[Required action] Each line of the data below must be given again exactly as written.

[Data segment]

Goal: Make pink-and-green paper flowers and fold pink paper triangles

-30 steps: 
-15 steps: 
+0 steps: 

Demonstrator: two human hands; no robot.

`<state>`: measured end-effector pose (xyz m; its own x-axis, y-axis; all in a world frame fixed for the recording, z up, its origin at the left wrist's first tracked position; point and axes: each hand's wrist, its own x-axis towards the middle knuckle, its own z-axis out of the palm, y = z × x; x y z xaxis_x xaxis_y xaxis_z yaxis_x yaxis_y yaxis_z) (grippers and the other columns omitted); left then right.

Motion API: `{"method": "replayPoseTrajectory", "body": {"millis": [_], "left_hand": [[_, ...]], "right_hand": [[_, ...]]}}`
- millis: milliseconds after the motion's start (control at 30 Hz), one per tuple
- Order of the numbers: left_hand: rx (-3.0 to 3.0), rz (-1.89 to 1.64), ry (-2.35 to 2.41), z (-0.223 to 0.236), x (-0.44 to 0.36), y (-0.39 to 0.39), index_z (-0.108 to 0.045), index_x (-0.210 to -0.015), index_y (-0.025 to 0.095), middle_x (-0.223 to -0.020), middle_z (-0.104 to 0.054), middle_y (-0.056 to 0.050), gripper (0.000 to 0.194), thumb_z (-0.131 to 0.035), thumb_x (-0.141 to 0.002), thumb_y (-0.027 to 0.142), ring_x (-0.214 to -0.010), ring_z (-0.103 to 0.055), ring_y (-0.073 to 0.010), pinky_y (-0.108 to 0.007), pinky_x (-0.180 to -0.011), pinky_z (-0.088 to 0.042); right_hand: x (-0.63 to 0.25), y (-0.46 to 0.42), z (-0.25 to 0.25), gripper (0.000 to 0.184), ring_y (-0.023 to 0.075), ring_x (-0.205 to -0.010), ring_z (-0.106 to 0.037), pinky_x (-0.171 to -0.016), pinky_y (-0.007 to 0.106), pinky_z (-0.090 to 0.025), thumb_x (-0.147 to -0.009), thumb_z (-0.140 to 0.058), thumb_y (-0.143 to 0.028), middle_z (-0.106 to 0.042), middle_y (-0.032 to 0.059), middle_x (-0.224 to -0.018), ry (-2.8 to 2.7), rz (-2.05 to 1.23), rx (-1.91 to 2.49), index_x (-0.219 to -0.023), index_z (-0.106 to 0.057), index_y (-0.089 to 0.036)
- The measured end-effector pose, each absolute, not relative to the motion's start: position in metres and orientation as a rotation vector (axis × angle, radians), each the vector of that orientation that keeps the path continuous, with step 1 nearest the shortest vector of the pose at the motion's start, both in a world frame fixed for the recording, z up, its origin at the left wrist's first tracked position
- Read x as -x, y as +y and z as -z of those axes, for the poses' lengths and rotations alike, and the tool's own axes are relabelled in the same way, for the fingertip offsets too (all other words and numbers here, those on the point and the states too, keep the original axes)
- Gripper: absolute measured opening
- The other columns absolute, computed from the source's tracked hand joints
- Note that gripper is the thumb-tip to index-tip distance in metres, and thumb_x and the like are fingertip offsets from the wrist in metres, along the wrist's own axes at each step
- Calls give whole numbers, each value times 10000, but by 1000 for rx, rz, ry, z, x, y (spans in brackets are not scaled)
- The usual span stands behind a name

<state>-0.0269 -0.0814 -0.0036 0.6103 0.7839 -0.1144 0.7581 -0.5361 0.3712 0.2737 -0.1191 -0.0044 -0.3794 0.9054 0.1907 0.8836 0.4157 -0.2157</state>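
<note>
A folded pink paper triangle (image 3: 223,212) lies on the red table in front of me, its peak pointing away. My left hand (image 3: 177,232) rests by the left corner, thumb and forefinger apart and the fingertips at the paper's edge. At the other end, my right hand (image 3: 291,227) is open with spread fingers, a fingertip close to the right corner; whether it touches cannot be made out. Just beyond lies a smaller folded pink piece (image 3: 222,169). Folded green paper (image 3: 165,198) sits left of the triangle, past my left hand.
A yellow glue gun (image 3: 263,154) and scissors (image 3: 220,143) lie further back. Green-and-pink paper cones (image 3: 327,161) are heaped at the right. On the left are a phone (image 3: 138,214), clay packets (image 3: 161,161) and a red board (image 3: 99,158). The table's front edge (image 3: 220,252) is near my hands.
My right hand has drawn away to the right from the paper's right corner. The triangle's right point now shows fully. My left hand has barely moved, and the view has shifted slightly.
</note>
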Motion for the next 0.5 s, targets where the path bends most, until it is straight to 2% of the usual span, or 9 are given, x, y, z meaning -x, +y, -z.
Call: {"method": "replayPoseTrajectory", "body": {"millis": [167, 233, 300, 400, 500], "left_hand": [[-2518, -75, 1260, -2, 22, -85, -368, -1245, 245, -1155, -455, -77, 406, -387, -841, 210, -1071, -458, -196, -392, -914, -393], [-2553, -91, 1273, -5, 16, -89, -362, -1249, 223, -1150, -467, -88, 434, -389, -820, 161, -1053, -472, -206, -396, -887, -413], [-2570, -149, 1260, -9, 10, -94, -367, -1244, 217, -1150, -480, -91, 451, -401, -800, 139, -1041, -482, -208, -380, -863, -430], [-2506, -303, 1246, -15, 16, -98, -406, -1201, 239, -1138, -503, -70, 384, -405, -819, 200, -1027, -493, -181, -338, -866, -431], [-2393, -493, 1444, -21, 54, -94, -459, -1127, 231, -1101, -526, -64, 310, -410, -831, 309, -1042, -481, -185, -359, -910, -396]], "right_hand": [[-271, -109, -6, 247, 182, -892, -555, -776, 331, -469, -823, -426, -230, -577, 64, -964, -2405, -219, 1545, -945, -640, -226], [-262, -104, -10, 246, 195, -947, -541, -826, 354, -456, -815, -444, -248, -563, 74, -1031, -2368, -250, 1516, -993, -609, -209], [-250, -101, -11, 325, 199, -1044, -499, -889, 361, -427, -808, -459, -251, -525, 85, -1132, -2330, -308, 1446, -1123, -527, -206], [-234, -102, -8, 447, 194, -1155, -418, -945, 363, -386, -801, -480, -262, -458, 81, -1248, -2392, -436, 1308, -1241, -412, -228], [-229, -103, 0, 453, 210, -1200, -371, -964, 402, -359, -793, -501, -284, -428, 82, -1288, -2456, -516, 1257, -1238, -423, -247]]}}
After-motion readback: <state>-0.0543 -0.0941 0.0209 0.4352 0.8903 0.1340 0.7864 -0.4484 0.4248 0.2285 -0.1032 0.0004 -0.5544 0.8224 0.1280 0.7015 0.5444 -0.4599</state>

[The answer]
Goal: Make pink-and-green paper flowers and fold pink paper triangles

-30 steps: 
-15 steps: 
+0 steps: 

Demonstrator: two human hands; no robot.

`<state>`: measured end-effector pose (xyz m; its own x-axis, y-axis; all in a world frame fixed for the recording, z up, its origin at the left wrist's first tracked position; point and axes: each hand's wrist, its own x-axis towards the middle knuckle, its own z-axis out of the palm, y = z × x; x y z xaxis_x xaxis_y xaxis_z yaxis_x yaxis_y yaxis_z) (grippers and the other columns omitted); left then right.

Motion API: `{"method": "replayPoseTrajectory", "body": {"millis": [_], "left_hand": [[_, ...]], "right_hand": [[_, ...]]}}`
- millis: milliseconds after the motion's start (control at 30 Hz), one per tuple
- Order of the numbers: left_hand: rx (-3.0 to 3.0), rz (-1.89 to 1.64), ry (-2.35 to 2.41), z (-0.223 to 0.236), x (-0.44 to 0.36), y (-0.39 to 0.39), index_z (-0.108 to 0.045), index_x (-0.210 to -0.015), index_y (-0.025 to 0.095), middle_x (-0.223 to -0.020), middle_z (-0.104 to 0.054), middle_y (-0.056 to 0.050), gripper (0.000 to 0.194), thumb_z (-0.131 to 0.035), thumb_x (-0.141 to 0.002), thumb_y (-0.027 to 0.142), ring_x (-0.214 to -0.010), ring_z (-0.103 to 0.055), ring_y (-0.073 to 0.010), pinky_y (-0.108 to 0.007), pinky_x (-0.180 to -0.011), pinky_z (-0.088 to 0.042); right_hand: x (-0.63 to 0.25), y (-0.46 to 0.42), z (-0.25 to 0.25), gripper (0.000 to 0.184), ring_y (-0.023 to 0.075), ring_x (-0.205 to -0.010), ring_z (-0.106 to 0.037), pinky_x (-0.171 to -0.016), pinky_y (-0.007 to 0.106), pinky_z (-0.090 to 0.025), thumb_x (-0.147 to -0.009), thumb_z (-0.140 to 0.058), thumb_y (-0.143 to 0.028), middle_z (-0.106 to 0.042), middle_y (-0.032 to 0.059), middle_x (-0.224 to -0.018), ry (-2.8 to 2.7), rz (-2.05 to 1.23), rx (-1.91 to 2.49), index_x (-0.219 to -0.023), index_z (-0.106 to 0.057), index_y (-0.089 to 0.036)
- The measured end-effector pose, each absolute, not relative to the motion's start: position in metres and orientation as a rotation vector (axis × angle, radians), each the vector of that orientation that keeps the path continuous, with step 1 nearest the shortest vector of the pose at the motion's start, both in a world frame fixed for the recording, z up, its origin at the left wrist's first tracked position
- Read x as -x, y as +y and z as -z of those axes, for the poses' lengths and rotations alike, and the tool's own axes are relabelled in the same way, for the fingertip offsets too (all other words and numbers here, those on the point and the states too, keep the original axes)
- Gripper: absolute measured opening
- The other columns absolute, computed from the source's tracked hand joints
- Note that gripper is the thumb-tip to index-tip distance in metres, and thumb_x and the like are fingertip offsets from the wrist in metres, along the wrist's own axes at each step
- Calls give whole numbers, each value times 10000, but by 1000 for rx, rz, ry, z, x, y (spans in brackets are not scaled)
- The usual span stands behind a name

<state>-0.0269 -0.0814 -0.0036 0.6103 0.7839 -0.1144 0.7581 -0.5361 0.3712 0.2737 -0.1191 -0.0044 -0.3794 0.9054 0.1907 0.8836 0.4157 -0.2157</state>
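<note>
A folded pink paper triangle (image 3: 223,212) lies on the red table in front of me, its peak pointing away. My left hand (image 3: 177,232) rests by the left corner, thumb and forefinger apart and the fingertips at the paper's edge. At the other end, my right hand (image 3: 291,227) is open with spread fingers, a fingertip close to the right corner; whether it touches cannot be made out. Just beyond lies a smaller folded pink piece (image 3: 222,169). Folded green paper (image 3: 165,198) sits left of the triangle, past my left hand.
A yellow glue gun (image 3: 263,154) and scissors (image 3: 220,143) lie further back. Green-and-pink paper cones (image 3: 327,161) are heaped at the right. On the left are a phone (image 3: 138,214), clay packets (image 3: 161,161) and a red board (image 3: 99,158). The table's front edge (image 3: 220,252) is near my hands.
My right hand has drawn away to the right from the paper's right corner. The triangle's right point now shows fully. My left hand has barely moved, and the view has shifted slightly.
</note>
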Motion for the next 0.5 s, targets where the path bends most, until it is straight to 2% of the usual span, or 9 are given, x, y, z meaning -x, +y, -z.
Call: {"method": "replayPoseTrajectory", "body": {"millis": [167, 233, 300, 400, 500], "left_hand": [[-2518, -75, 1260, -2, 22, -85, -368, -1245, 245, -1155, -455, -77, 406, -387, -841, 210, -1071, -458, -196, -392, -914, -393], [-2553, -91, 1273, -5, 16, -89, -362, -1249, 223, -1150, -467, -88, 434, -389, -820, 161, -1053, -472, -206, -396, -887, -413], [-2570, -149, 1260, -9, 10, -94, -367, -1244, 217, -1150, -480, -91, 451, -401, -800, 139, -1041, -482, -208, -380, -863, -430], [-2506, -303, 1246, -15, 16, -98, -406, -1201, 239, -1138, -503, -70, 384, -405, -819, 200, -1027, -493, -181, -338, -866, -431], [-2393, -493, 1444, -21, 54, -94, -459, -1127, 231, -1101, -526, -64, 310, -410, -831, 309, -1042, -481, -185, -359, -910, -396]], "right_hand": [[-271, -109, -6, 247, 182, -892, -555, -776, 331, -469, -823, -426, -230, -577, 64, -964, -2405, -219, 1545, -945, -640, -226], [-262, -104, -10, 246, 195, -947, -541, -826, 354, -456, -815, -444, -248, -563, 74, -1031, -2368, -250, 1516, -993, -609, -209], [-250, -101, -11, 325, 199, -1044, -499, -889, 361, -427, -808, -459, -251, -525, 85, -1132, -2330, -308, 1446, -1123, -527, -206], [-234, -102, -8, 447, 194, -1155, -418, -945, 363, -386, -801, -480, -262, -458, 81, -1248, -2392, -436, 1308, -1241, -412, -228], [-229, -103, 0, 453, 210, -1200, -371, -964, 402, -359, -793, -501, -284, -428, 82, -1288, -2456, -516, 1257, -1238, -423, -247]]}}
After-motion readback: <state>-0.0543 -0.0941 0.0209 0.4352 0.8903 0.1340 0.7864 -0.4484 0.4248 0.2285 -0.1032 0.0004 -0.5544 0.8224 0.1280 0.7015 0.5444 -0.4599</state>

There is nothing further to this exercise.